Leaving this section here in hopes that people will mention other alignment strategies in the comments that I can add.

Conclusion

Not only do I not think that the Alignment Problem is impossible/​hopelessly bogged-down, I think that we currently have multiple approaches with a good chance of working (in a world with slow to moderate takeoff).

Both The Plan and Game Theory are approaches that get better the more we learn about AI. As such, the advice I would give to anyone interested in AI Alignment would be “get good”. Learning to use existing Machine Learning tools to solve real-world problems, and learning how to design elegant systems that incorporate economics and game-theory are both fields that are currently in extremely-high-demand and which will make you better prepared for solving the Alignment Problem. For this reason, I actually think that far from being a flash-in-the-pan, much of the work that is currently being done on blockchain (especially DAOs) is highly relevant to the Alignment problem.

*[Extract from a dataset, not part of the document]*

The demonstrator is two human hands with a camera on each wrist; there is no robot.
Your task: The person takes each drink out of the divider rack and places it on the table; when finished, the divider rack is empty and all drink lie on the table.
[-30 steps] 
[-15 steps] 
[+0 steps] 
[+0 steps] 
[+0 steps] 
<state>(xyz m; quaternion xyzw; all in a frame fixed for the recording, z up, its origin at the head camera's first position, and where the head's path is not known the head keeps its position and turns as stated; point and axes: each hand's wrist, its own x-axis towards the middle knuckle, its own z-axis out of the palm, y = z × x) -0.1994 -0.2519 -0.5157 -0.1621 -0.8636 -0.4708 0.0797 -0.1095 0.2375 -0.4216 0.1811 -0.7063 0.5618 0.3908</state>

If I had one wish, or if someone asked me where to spend a ton more money, it would be on the Game Theory approach, as I think it is currently underdeveloped. We actually know very little about what separates a highly efficient bureaucracy from a terrible one.

In a world with fast takeoff I would prefer that you attempt AI Aligning AI to Table Flipping. But in a world with fast takeoff, EY probably has more Bayes Points than me, so take that into account too.